Jatho blickte die Leiche ein weiteres Mal an und bewunderte seine Tat. »Das Blut unserer und eurer eigenen Väter ist an euch. Ihr habt sie zu Millionen sterben lassen. Ihr habt nichts anderes verdient.«
Ein bis aufs äußerste beängstigendes Gefühl durchfuhr Jatho, als die Überreste seines Opfers auf einmal zerflossen. Sie verloren ihre zusammenhängende Konsistenz, entbehrten urplötzlich ihrer Menschlichkeit noch im Tode, spalteten sich in mehrere zähflüssige Brocken, die einfach zu Boden sackten.
»Was ist das?«
»Überrascht?«, flüsterte ich Jatho in den Nacken. Zu Tode erschrocken wollte er sich reflexartig zur Seite wenden, doch ich verhinderte das sofort. Mit einem gekonnten Tritt zwischen seine Schenkel zertrümmerte ich ihm seine rechte Kniescheibe in einem einzigen kräftigen Ruck. Schmerzerfüllt sackte er frontal zu Boden. Noch beim Aufschlag hatte er seine Waffe ergriffen, doch bevor er zu einer überstürzten Handlung fähig gewesen wäre, trat ich schwergewichtig auf seinen Handknochen und riss ihm die Pistole aus seinen Klauen. Wo ich schon dabei war und seinen Arm so gut eingespannt hatte, entschied ich mich noch dazu, seine Schulter mit einem kräftigen Zug auszukugeln.

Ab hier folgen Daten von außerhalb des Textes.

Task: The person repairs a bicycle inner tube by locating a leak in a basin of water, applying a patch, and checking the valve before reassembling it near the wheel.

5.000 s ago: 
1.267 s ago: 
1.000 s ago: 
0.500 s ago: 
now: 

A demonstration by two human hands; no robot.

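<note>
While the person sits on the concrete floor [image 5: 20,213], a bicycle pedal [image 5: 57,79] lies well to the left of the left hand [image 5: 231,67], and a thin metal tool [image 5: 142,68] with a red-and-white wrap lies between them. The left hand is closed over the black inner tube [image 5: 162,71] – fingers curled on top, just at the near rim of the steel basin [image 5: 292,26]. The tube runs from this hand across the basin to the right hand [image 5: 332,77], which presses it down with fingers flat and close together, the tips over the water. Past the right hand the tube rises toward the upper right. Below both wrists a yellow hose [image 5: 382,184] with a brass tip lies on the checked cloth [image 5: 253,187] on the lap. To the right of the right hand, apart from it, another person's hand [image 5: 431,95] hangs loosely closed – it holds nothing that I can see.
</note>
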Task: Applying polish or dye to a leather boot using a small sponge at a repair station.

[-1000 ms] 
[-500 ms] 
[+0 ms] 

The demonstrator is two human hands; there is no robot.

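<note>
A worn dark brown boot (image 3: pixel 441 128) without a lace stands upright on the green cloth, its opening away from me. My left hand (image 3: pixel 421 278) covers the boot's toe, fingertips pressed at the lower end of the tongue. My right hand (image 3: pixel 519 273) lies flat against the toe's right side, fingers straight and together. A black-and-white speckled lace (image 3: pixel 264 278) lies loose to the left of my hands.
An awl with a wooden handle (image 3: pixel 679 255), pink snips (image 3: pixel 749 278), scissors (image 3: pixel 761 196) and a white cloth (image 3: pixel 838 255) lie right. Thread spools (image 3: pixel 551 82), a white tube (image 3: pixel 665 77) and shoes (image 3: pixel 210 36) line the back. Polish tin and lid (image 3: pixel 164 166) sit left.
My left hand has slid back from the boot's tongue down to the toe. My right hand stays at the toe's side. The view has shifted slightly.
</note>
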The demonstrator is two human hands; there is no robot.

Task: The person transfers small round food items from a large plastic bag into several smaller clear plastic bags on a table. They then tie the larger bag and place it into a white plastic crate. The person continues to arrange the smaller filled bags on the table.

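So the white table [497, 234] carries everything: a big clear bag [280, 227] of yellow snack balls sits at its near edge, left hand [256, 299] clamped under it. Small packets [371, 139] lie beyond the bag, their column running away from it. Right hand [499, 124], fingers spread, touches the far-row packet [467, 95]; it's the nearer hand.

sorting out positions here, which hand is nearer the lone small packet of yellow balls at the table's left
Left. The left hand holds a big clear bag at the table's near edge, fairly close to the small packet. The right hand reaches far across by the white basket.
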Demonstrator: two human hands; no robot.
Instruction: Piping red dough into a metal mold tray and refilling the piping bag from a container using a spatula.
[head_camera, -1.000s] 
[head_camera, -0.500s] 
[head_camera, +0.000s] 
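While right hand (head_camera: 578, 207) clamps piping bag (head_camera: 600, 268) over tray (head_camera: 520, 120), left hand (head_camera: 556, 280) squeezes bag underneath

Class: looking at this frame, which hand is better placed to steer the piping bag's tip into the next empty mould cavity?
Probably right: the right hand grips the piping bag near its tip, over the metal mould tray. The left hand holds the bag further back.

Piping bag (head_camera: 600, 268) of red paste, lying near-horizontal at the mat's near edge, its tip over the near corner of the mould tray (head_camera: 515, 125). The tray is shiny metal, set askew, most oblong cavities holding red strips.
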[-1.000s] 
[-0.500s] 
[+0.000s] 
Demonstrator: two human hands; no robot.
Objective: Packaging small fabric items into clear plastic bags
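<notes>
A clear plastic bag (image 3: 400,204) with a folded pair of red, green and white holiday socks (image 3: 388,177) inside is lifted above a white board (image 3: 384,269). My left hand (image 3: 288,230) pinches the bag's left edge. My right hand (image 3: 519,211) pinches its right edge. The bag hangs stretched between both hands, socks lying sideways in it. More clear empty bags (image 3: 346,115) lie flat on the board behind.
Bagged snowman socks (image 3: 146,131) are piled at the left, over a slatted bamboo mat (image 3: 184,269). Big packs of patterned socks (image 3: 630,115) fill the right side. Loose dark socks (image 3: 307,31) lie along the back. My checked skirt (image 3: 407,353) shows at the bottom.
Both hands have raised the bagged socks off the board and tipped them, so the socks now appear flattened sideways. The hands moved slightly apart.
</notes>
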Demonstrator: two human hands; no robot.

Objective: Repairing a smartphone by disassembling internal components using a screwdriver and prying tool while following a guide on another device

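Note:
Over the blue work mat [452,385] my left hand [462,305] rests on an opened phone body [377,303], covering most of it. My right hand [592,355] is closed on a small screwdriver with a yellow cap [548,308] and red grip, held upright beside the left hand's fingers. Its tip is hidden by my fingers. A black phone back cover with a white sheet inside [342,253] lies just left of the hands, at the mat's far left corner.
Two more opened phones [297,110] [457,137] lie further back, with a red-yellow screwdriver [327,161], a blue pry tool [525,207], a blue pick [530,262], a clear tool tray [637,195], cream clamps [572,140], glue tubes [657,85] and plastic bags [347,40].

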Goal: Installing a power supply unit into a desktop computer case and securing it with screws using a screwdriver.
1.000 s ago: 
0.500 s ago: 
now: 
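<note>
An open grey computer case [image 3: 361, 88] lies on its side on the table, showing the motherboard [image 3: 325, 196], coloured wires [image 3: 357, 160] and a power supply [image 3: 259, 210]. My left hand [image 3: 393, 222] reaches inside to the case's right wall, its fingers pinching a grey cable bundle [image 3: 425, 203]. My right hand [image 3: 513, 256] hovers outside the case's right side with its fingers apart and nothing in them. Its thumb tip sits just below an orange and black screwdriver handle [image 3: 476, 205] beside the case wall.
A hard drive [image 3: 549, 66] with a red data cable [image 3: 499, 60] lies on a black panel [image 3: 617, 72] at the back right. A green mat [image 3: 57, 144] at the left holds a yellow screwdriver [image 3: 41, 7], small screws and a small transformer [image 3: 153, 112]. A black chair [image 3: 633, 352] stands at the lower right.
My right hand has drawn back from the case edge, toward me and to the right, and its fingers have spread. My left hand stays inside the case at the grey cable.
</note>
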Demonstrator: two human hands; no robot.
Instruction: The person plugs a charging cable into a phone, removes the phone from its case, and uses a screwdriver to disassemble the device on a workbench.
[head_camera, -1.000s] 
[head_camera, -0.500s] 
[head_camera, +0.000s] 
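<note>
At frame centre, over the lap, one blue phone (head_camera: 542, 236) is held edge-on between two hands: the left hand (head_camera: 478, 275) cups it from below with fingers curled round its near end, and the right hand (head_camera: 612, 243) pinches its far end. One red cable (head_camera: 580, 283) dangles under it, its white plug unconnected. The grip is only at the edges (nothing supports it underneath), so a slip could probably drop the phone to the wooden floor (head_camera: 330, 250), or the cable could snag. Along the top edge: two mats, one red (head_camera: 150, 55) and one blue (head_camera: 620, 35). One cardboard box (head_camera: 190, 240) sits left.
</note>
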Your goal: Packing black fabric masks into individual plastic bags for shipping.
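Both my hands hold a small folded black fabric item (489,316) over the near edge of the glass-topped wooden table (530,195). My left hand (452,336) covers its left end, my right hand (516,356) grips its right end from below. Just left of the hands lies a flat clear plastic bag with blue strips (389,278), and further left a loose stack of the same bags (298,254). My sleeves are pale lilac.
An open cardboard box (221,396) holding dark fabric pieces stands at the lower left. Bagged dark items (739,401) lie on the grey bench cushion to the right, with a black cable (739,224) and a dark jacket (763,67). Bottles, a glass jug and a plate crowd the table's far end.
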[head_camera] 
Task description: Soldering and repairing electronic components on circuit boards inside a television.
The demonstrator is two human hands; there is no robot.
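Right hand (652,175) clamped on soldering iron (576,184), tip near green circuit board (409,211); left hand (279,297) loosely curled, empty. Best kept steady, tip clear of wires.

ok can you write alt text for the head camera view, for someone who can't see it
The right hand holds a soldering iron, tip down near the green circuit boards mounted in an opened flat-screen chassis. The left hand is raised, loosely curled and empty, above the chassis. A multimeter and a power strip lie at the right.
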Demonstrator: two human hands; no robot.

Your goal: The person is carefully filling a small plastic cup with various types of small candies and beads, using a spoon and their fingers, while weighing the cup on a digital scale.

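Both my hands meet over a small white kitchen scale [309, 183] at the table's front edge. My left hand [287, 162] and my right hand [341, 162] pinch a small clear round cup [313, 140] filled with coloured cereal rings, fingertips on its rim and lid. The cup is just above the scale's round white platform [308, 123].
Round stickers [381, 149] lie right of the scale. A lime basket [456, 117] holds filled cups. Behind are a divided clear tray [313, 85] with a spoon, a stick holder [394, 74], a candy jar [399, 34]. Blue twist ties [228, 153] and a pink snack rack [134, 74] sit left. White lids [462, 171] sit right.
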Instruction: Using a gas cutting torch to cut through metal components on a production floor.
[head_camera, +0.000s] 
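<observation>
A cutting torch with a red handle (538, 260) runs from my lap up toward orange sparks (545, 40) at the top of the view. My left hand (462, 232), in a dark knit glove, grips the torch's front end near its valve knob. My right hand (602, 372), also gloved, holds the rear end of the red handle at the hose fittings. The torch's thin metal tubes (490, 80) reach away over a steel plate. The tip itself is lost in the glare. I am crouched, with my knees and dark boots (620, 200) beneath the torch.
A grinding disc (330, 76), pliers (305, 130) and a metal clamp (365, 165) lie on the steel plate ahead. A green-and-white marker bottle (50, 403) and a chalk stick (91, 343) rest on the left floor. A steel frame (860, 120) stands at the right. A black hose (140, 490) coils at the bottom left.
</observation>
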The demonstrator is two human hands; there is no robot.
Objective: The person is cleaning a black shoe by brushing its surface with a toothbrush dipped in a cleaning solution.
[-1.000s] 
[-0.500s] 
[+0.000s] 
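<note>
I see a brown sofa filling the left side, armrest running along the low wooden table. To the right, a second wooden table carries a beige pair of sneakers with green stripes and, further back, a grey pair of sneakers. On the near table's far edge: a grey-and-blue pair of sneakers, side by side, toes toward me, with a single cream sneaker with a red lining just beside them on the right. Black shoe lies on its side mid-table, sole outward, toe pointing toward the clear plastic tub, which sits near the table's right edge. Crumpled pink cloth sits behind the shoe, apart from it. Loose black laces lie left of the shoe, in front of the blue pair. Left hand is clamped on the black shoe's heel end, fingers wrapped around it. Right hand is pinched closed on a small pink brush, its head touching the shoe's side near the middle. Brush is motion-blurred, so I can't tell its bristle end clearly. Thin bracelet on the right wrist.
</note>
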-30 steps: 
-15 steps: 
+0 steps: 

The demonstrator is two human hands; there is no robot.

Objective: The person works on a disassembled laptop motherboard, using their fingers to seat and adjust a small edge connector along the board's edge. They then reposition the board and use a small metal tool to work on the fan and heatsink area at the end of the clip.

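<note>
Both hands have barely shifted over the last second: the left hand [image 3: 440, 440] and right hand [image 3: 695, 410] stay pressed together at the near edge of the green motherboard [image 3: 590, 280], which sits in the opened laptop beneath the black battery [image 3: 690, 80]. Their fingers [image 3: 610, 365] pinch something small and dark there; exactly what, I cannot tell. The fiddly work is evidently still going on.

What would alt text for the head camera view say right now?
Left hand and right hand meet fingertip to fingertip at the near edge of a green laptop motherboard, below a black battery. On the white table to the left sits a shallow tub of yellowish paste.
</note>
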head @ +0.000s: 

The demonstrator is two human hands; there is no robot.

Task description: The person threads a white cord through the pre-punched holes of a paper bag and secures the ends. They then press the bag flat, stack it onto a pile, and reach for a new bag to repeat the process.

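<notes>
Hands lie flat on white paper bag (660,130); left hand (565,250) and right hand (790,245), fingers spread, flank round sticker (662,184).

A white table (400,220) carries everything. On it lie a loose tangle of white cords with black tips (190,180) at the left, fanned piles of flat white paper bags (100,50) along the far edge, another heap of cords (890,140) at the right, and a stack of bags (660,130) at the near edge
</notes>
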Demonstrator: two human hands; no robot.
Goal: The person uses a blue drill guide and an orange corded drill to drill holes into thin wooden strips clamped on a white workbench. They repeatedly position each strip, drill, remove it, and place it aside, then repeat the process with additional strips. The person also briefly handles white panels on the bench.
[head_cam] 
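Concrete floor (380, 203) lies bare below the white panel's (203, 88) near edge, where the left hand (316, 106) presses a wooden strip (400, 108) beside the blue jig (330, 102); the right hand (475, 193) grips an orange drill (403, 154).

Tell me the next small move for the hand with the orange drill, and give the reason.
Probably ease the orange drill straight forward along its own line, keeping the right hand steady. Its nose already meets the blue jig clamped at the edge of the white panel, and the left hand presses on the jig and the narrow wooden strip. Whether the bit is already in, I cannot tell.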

Die Fronten hatten sich gewechselt, nun bedrohte ich Jatho mit seiner eigenen Waffe, während dieser sich auf dem Boden wand und nur undeutlich durch vor Schmerz zusammengepresste Zähne sprach.
»Heiliger Herrgott!«
»Ja. Fürchten Sie mich!«
»Wie ist das möglich?«
»Ich bin ein Geist. Natürlich nicht die Art Geist. Ich bin nur nicht wirklich hier, dies ist die täuschend echte Projektion einer ausgeklügelten Maschine. Ich bin immer noch sicher im Bunker; ich habe ihn nie verlassen. Sie haben nur eine billige, ferngesteuerte Imitation getötet. Darum hättet ihr den Krieg verlieren müssen. Ihr Primitivlinge hättet technologisch keine Chance. Wenige Monate später wäre die Maschine an der Front einsetzbar gewesen und es für euch endgültig aus gewesen. Aber wenn ich Sie töte, garantiere ich Ihnen, wird es endgültig sein.« Ich wollte schon den Abzug durchdrücken, als mich der Drang durchfuhr sein Leid noch etwas auszudehnen. »Ich möchte auch meine Genugtuung wie Sie. Darum sollen Sie wissen, dass wahrscheinlich schon einige Tausend von uns, die vor mir erwacht sind, versteckt unter euch Terranern weilen. Ich denke, sie haben sich nicht getraut den Rest von uns aufzuwecken und in eine solche Welt zu schicken. Aber weitere Hunderttausende befinden sich noch im Kälteschlaf und ich werde sie aufwecken und gegen allen Widerstand führen! Ich muss Ihnen fast danken. Sie haben dafür gesorgt, dass ich mich wieder an alles erinnern kann. An meine Ausbildung im Militär, den Flottendienst, den Krieg. Danke. Nachher hätte ich mich noch mit ihrem System arrangiert - wenn Sie nicht gewesen wären.«
»Sie sind doch verrückt! Der Krieg ist vorbei. Sie haben verloren.«
»Der Krieg ist noch lange nicht vorbei! Verstanden!? Wir werden für unsere Heimat weiterkämpfen! Dies ist unser Planet. Kein Terraner hat hier etwas verloren. Wir werden einen Widerstand organisieren und nicht nachgeben, bis der letzte von euch tot oder von hier verschwunden ist! Dafür werde ich sorgen.«
»Sie sind ein mörderischer Bastard! Was glauben Sie, warum wir so reagieren mussten?«
Gelassen konterte ich einfach nur: »Und was sind Sie?«
»Was auch immer ich sein mag. Glauben Sie, das hier macht Sie einen Deut besser?«
»Nein. Das braucht es auch nicht.«
Ich drückte ab und erledigte mich dieser widerlichen terranischen Ratte. Es gab noch viel zu tun. Wir werden nichts mit friedlichen Mitteln erreichen. Wir könnten sagen, was wir wollten, die Terraner würden uns nicht zuhören. Man verschafft sich erst richtig Gehör, wenn man seinem Gegenüber eine Waffe an den Kopf hält. Das einzige Argument, dass die Terraner verstehen werden, ist Gewalt. Und wir werden nicht schweigen.